= Prisons in Sudan =

General supervision of the Sudan Prison Service is carried out by the director general of prisons, who is responsible for the country’s central prisons and reformatories. State authorities manage detention centers and jails in their administrative jurisdictions. As of the early 2000s, Sudan had four federal prisons, Kobar in Khartoum North, Shallah in Al-Fashir, Al-Junaynah in West Darfur, and Port Sudan on the Red Sea; 26 government prisons; and three open prisons. The total prison staff was estimated at 7,500, all of whom were attached to the police force. Correction officers underwent training at the police college and the police academy; prison wardens received little or no training. Additionally, there were four juvenile centers, and a female prison in Omdurman. As of 2011, prisons and other detention facilities were dilapidated and in need of expansion and replacement, no new major prisons having been built since the 1950s.

According to government officials, the estimated prison population was 14,000 as of 2011, but the country’s prison capacity was only 4,300. Crowding results from a judiciary that provides for no alternative to incarceration except flogging in some cases. Men and women are held in separate quarters, and political prisoners are segregated from criminal offenders. Prisoners are not registered; nor are they separated by age or according to the severity of offense. Consequently, minor offenders, including juveniles, are often housed with hardened criminals and might be subject to abuse. Access to legal aid is generally unavailable except for those individuals able to afford the legal fees; however, some nongovernmental organizations, a Bar Association committee, and the Ministry of Justice Legal Aid Department provide some legal assistance to prisoners.

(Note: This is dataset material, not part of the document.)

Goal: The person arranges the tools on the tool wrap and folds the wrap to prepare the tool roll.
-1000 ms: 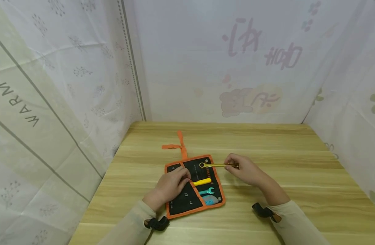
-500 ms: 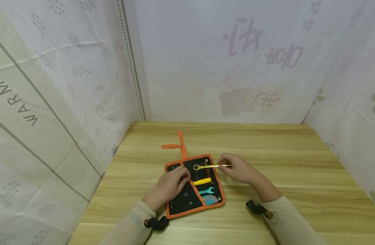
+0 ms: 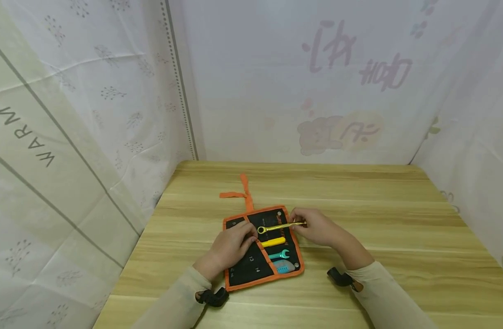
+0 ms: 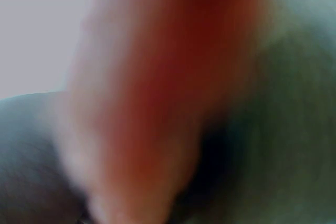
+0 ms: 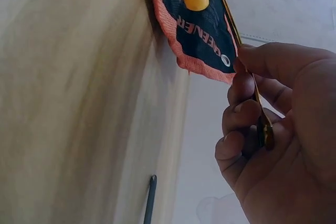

According to UN and other sources, prison conditions are harsh, overcrowded, and lacking in health care, sanitary facilities, or even food for inmates apart from that provided by relatives. There are reports that abuse, such as beatings and deprivation of food, water, and other necessities, is routine. Some prisoners allegedly have died from lack of health care or from generally poor prison conditions. Women and vagrant children are detained, often for minor offenses; they are also subject to abuse within the penal system. The Child Law of 2004 represented an attempt by the state to adhere to international standards with regard to treatment of incarcerated children, but the extent of its implementation remained unclear as of 2011. In any case, few if any staff in prisons and correctional institutions are qualified to deal with juvenile offenders.